8. Fucile e Izmaylov, casos por explicar
Dois maus exemplos do FC Porto de Fonseca, aqui sem responsabilidade aparente do técnico. O uruguaio foi colocado a treinar à parte depois de um problema disciplinar, Izmaylov está devidamente autorizado pelo clube a solucionar uma crise pessoal. Há mais de dois meses.

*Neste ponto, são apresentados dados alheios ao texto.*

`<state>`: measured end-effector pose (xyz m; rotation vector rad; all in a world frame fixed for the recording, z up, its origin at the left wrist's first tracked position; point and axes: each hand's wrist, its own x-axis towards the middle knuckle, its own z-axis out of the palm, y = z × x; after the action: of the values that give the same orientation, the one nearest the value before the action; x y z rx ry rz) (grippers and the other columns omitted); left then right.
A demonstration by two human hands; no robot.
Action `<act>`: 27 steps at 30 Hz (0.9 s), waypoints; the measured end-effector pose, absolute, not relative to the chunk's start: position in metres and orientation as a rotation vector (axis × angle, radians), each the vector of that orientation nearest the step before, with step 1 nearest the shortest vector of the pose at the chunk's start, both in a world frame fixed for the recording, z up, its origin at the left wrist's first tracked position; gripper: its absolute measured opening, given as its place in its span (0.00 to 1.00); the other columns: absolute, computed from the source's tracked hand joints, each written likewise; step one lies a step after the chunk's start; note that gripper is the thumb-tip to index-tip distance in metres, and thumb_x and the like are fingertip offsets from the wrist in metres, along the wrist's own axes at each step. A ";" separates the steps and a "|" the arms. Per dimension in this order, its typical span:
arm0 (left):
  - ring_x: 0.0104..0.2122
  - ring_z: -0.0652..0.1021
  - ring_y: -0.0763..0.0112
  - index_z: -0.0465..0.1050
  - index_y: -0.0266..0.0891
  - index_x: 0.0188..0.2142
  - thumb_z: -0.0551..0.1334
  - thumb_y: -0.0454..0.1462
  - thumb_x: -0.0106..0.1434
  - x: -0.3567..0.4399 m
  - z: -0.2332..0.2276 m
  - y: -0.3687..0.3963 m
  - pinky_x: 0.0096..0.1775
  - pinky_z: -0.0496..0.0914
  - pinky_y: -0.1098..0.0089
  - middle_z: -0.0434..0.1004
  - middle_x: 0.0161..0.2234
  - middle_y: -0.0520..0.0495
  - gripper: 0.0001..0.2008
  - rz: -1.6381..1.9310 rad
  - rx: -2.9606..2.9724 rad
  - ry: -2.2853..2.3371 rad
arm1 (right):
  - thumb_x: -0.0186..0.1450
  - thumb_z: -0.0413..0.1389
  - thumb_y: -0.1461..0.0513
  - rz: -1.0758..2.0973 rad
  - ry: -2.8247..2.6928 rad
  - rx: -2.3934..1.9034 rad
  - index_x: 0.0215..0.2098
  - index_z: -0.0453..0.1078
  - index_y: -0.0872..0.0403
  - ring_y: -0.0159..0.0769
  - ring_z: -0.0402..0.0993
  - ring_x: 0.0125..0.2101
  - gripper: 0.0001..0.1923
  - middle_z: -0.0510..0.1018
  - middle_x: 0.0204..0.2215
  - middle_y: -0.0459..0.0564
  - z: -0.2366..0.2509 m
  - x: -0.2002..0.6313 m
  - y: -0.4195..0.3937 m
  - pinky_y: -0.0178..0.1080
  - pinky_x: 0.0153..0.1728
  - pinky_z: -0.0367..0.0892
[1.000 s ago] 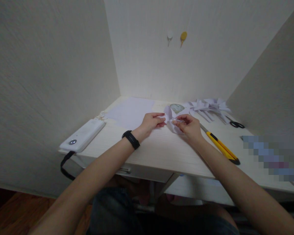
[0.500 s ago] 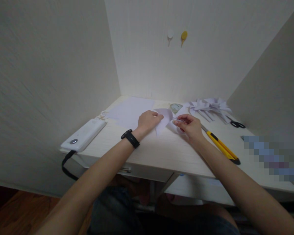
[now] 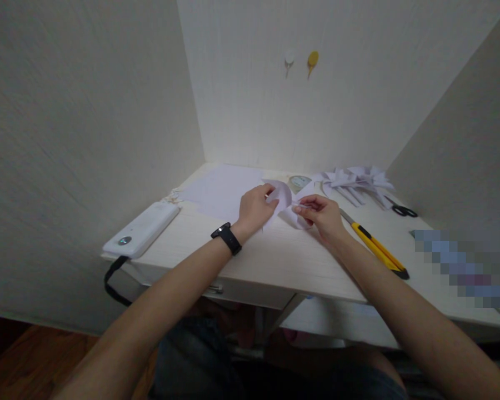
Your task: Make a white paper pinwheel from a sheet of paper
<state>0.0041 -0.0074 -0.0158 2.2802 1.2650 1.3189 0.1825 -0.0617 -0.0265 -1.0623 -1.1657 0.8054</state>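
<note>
Here, hands part-curled, left touching white paper, right pinching it

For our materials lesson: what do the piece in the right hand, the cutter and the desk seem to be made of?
Curled piece: matt white paper, judging by its thin, bending edges.
Cutter: smooth plastic, probably, from its even yellow colouring; the grey blade looks metal.
Desk: pale, faintly streaked; perhaps laminate or painted wood.

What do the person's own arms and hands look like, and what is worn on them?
Neither the left forearm nor the right forearm shows a sleeve; a black wristwatch is strapped around the left one. The left hand and right hand are ungloved.
</note>
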 end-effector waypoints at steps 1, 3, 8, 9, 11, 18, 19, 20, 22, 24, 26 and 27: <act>0.37 0.76 0.67 0.79 0.40 0.43 0.65 0.36 0.60 0.004 -0.016 -0.009 0.41 0.67 0.68 0.79 0.41 0.46 0.11 1.358 2.321 1.236 | 0.41 0.73 0.56 0.808 -1.160 -1.061 0.28 0.73 0.54 0.26 0.58 0.15 0.20 0.70 0.16 0.41 -0.026 0.182 -0.062 0.32 0.16 0.53; 0.38 0.75 0.67 0.80 0.43 0.44 0.63 0.39 0.63 0.003 -0.015 -0.011 0.42 0.67 0.68 0.78 0.42 0.45 0.11 1.394 2.404 1.219 | 0.41 0.73 0.55 0.810 -1.146 -1.063 0.28 0.73 0.54 0.26 0.59 0.15 0.20 0.70 0.16 0.41 -0.026 0.182 -0.061 0.32 0.16 0.53; 0.35 0.74 0.62 0.80 0.45 0.48 0.56 0.45 0.70 -0.002 -0.014 -0.015 0.41 0.65 0.64 0.78 0.32 0.43 0.17 1.167 2.635 1.314 | 0.39 0.73 0.55 0.813 -1.078 -1.050 0.27 0.72 0.53 0.25 0.58 0.15 0.21 0.71 0.17 0.41 -0.024 0.182 -0.062 0.32 0.15 0.52; 0.35 0.74 0.62 0.80 0.45 0.49 0.55 0.45 0.70 -0.003 -0.014 -0.015 0.41 0.65 0.64 0.78 0.32 0.43 0.17 1.140 2.681 1.297 | 0.39 0.73 0.55 0.819 -1.070 -1.046 0.27 0.72 0.53 0.25 0.57 0.15 0.21 0.70 0.16 0.40 -0.023 0.182 -0.062 0.32 0.15 0.52; 0.38 0.74 0.62 0.79 0.47 0.50 0.55 0.44 0.70 -0.002 -0.014 -0.017 0.42 0.65 0.65 0.78 0.34 0.43 0.17 1.146 2.764 1.226 | 0.39 0.73 0.55 0.836 -1.065 -1.044 0.27 0.72 0.53 0.25 0.57 0.15 0.21 0.70 0.16 0.40 -0.022 0.182 -0.063 0.32 0.15 0.52; 0.48 0.75 0.65 0.78 0.39 0.48 0.49 0.43 0.73 0.004 -0.011 -0.021 0.51 0.66 0.65 0.77 0.48 0.40 0.20 1.235 2.578 0.758 | 0.37 0.73 0.56 0.944 -1.037 -1.051 0.27 0.71 0.53 0.24 0.59 0.14 0.22 0.71 0.16 0.39 -0.020 0.188 -0.064 0.30 0.14 0.53; 0.48 0.75 0.65 0.78 0.37 0.48 0.48 0.42 0.73 0.005 -0.010 -0.021 0.51 0.66 0.65 0.77 0.48 0.39 0.21 1.209 2.509 0.737 | 0.37 0.73 0.57 0.956 -1.038 -1.046 0.26 0.71 0.53 0.24 0.59 0.14 0.22 0.71 0.16 0.40 -0.020 0.188 -0.064 0.30 0.14 0.53; 0.47 0.76 0.65 0.78 0.37 0.47 0.47 0.42 0.74 0.005 -0.010 -0.021 0.51 0.67 0.65 0.78 0.48 0.40 0.21 1.174 2.448 0.738 | 0.37 0.74 0.57 0.967 -1.041 -1.042 0.27 0.72 0.53 0.24 0.59 0.14 0.22 0.71 0.16 0.40 -0.020 0.189 -0.064 0.30 0.14 0.53; 0.46 0.78 0.65 0.78 0.38 0.48 0.47 0.42 0.74 0.005 -0.009 -0.019 0.51 0.67 0.65 0.81 0.45 0.41 0.22 1.096 2.354 0.763 | 0.37 0.74 0.58 0.981 -1.043 -1.036 0.27 0.72 0.53 0.24 0.59 0.14 0.22 0.71 0.16 0.39 -0.020 0.189 -0.064 0.30 0.14 0.53; 0.46 0.78 0.66 0.77 0.39 0.48 0.46 0.42 0.74 0.005 -0.008 -0.017 0.51 0.67 0.66 0.81 0.44 0.43 0.21 1.042 2.280 0.772 | 0.37 0.74 0.58 0.987 -1.042 -1.034 0.27 0.72 0.53 0.24 0.59 0.13 0.22 0.71 0.17 0.39 -0.019 0.189 -0.065 0.30 0.14 0.53; 0.47 0.78 0.67 0.77 0.39 0.47 0.48 0.42 0.74 0.006 -0.008 -0.014 0.52 0.67 0.67 0.81 0.45 0.44 0.20 1.033 2.228 0.737 | 0.37 0.73 0.58 0.995 -1.046 -1.028 0.28 0.71 0.53 0.23 0.59 0.14 0.22 0.71 0.17 0.39 -0.019 0.189 -0.065 0.30 0.14 0.53; 0.47 0.78 0.67 0.77 0.38 0.47 0.49 0.41 0.73 0.006 -0.008 -0.012 0.51 0.67 0.67 0.81 0.46 0.43 0.19 1.039 2.208 0.717 | 0.38 0.73 0.58 1.003 -1.052 -1.023 0.28 0.72 0.53 0.23 0.59 0.14 0.22 0.72 0.18 0.39 -0.019 0.190 -0.065 0.30 0.14 0.53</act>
<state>0.0064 -0.0119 -0.0084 2.2078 0.7172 1.0386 0.1900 -0.0652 -0.0187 -1.0226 -1.0523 1.0030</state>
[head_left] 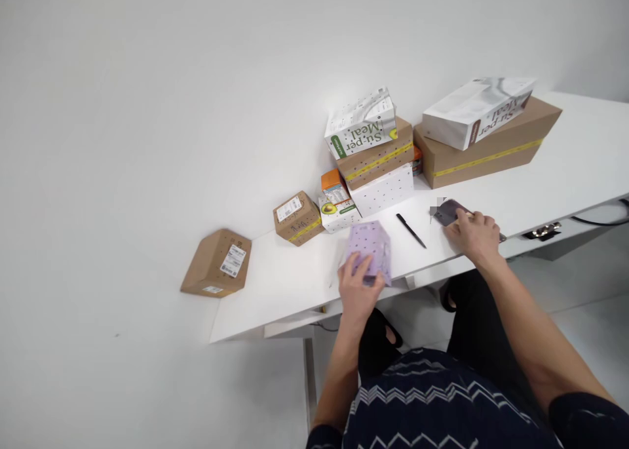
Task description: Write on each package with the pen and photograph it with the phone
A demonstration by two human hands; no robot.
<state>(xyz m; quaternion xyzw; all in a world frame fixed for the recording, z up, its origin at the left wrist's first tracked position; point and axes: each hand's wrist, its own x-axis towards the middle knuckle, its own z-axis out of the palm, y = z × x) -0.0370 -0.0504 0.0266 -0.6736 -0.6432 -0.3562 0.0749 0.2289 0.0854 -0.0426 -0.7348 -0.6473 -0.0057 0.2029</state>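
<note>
The left hand grips a small lilac dotted box at the near edge of the white worktop; its fingers wrap the box's near side and hold it tilted up off its base. The right hand lies to the right of the lilac box, its fingers curled over a dark phone-like device that rests flat on the worktop. A black pen lies loose between the lilac box and that device, touched by neither hand.

Judging from how things lie, the work looks to be at an early point. The lilac box is the only parcel in hand, and it appears closed, with no flap lifted and no tape cut that can be seen. Behind the lilac box a stack stands untouched: a white dotted box under a taped brown carton, with a Super Meal bag on top, and a small avocado-print carton at its left. Further right of the lilac box a long brown carton carries a second Super Meal bag. Left of the lilac box sits a small labelled brown box, and beyond the worktop's left end another labelled brown box appears to lie on the floor. All of these look sealed.
</note>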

9. Época de Mundial: consequências?
Nico Otamendi voltou à seleção da Argentina, dois anos depois, mas cedeu o lugar a Maicon no último jogo. E agora? Clube e treinador mostram sensibilidade sobre o tema e valorizam o atleta ou pensam, antes de mais, em colocar os melhores, mesmo que não tenham hipóteses de ir ao Mundial? Como é o caso de Maicon, aliás. «Creio que isso só afeta negativamente os jogadores inativos. O Quaresma, por exemplo. No plantel do FC Porto, apenas na fase final da época, mais próximo do Mundial, os jogadores poderão ficar inibidos, com medo de uma lesão. Nesta altura querem é jogar sempre e ganhar um lugar na equipa e na seleção», refere Carlos Azenha.

10. Fonseca desconfortável na sala de imprensa
«A pressão sobre um treinador, no FC Porto ou noutro clube, é sempre sufocante. É ele que tem de tomar decisões e é sempre ele o culpado». A ideia é de Carlos Azenha e ajuda a perceber melhor a postura desconfortável e seráfica de Paulo Fonseca no contato com os jornalistas. Nada, mesmo nada, a ver com a abertura e alegria demonstradas numa entrevista ao Maisfutebol em janeiro de 2013, ainda no Paços.